On July 5, 2001, Atta was pulled over for another traffic violation in Florida-this time in Palm Beach County. The police officer was unaware of the bench warrant issued by the neighboring jurisdiction. He issued a warning to Atta, then let him drive away.

The third case is Hani Hanjour, the Saudi who was at the flight controls of American Airlines Flight 77 when it hit the Pentagon. Hanjour entered the U.S. on an F1 student visa on Dec. 8, 2000, through the Cincinnati airport. He said that he intended to take classes at the ELS Language Center in Oakland, Calif. His immigration violation commenced when he failed to show up for classes. Thereafter, he was in the country illegally.

On Aug. 1, 2001, Hanjour was pulled over for speeding in Arlington County, Virginia. The police officer who stopped him was unaware that Hanjour had violated his immigration status. He issued the hijacker a ticket and let him drive away.

The fourth case is Ziad Jarrah, the Lebanese man at the controls of United Airlines Flight 93 when it crashed in rural Pennsylvania.

Jarrah entered the U.S. on June 27, 2000, through the Atlanta Airport on a B2 tourist visa. He immediately violated his immigration status by going directly to the Florida Flight Training Center in Venice, Fla. He never applied to change his immigration status from tourist to student. He was therefore detainable and removable from the U.S. almost from the moment he entered the country.

Jarrah successfully avoided contact with state and local police for more than 14 months. Then at 12:09 a.m. on Sept. 9, 2001, two days before the attack, he was clocked doing 90 miles per hour on Interstate 95 in Maryland. He was traveling from Baltimore to Newark to rendezvous with the other members of his terrorist team.

The Maryland trooper did not know Jarrah had been attending classes in violation of his immigration status. He also did not know Jarrah's visa had expired more than a year earlier, a second violation of immigration law that rendered him detainable and removable from the U.S. The trooper issued Jarrah a speeding ticket carrying a $270 fine and let him go. The ticket would be found in the glove compartment of the car, left at Newark Airport two days later.

Civil, Not Criminal

In each of these cases, the police officers who stopped the 9/11 terrorists could have easily determined their immigration status by calling the Law Enforcement Support Center (LESC)-a facility run by the then-Immigration and Naturalization Service in Williston, Vt. The LESC, which is open 24 hours a day, seven days a week, is designed to let local police officers know if a particular alien is legally or illegally present in the U.S.

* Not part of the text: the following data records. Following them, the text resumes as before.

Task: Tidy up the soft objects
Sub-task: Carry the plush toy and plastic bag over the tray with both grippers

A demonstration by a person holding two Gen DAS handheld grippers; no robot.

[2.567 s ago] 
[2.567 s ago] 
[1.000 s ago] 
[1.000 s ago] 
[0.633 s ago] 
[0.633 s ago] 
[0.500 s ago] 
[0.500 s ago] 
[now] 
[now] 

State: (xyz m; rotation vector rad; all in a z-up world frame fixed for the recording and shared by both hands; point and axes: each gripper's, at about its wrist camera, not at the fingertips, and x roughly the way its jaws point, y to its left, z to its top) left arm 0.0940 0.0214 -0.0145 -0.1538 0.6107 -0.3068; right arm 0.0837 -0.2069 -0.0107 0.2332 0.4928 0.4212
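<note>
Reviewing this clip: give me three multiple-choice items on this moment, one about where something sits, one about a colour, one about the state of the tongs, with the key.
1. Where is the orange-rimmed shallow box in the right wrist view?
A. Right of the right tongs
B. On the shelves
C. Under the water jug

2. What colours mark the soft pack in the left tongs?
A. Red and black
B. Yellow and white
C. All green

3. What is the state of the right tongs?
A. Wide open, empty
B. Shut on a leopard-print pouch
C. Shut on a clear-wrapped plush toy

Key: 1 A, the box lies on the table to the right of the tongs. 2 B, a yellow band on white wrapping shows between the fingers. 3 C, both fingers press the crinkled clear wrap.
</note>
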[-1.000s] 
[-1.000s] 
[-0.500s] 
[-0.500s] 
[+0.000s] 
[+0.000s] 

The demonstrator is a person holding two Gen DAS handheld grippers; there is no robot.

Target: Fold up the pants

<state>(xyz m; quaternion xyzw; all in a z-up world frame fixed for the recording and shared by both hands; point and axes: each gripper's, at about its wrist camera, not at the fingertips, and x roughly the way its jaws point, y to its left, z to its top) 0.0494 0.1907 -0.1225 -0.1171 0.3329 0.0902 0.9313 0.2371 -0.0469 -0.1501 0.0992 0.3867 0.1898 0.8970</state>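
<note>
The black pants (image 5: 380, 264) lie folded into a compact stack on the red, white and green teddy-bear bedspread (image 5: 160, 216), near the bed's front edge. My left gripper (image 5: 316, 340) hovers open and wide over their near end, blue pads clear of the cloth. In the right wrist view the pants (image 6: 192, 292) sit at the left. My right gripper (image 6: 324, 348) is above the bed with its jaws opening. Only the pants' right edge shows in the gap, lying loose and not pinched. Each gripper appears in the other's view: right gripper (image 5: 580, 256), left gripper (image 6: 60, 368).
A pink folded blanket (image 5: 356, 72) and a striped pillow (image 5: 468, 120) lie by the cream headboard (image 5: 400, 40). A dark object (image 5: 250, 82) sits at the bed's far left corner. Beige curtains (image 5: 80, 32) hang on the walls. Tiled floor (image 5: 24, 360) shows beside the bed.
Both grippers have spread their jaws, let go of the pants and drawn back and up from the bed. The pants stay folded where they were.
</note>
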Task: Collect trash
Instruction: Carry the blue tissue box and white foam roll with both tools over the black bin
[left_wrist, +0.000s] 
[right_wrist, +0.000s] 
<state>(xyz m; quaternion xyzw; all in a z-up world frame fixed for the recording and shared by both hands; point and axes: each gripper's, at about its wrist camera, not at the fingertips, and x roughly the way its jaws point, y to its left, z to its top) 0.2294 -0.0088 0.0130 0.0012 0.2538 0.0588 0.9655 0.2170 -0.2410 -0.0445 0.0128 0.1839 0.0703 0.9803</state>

Adding even greater poignancy to these missed opportunities is the fact that they involved three of the four terrorist pilots of 9/11. Had the police officers detained Atta, Hanjour, and Jarrah, they would have been out of the picture. Moreover, Atta and Hazmi were the operation leader and the second in command, respectively. It is difficult to imagine the attacks taking place with three pilots and the leadership of the 9/11 cohort in custody. However, if even one of the terrorists had been arrested, the plot might have unraveled.

Importantly, all of these transgressions were civil, not criminal, violations of federal immigration law.

In the wake of the attacks, the Department of Justice in 2002 announced an Office of Legal Counsel (OLC) opinion: State and local police officers have the inherent legal authority to arrest any deportable illegal alien, regardless of whether the underlying immigration offense is criminal or civil. This conclusion had already been confirmed by the 10th and 5th Circuits of the U.S. Courts of Appeals.

Section 240D

Moreover, the OLC recognized that this authority had never been "preempted" or displaced by Congress. The 10th Circuit held in the 2001 case of United States v. Santana-Garcia that federal law "evinces a clear invitation from Congress for state and local agencies to participate in the process of enforcing federal immigration laws." Liberal interest groups such as the ACLU fumed, but the legal authority was clear.

This Department of Justice announcement did not create any new authority-the police had possessed it all along. But it did remind local law enforcement agencies of the crucial role they could-and should-play in the war against terrorism by making immigration arrests.

Police departments across the country responded by exercising their inherent arrest authority with renewed determination. The number of calls to the LESC by police officers who had arrested illegal aliens nearly doubled in the next three years, to over 504,678 in fiscal year 2005. That was an average of 1,383 calls a day.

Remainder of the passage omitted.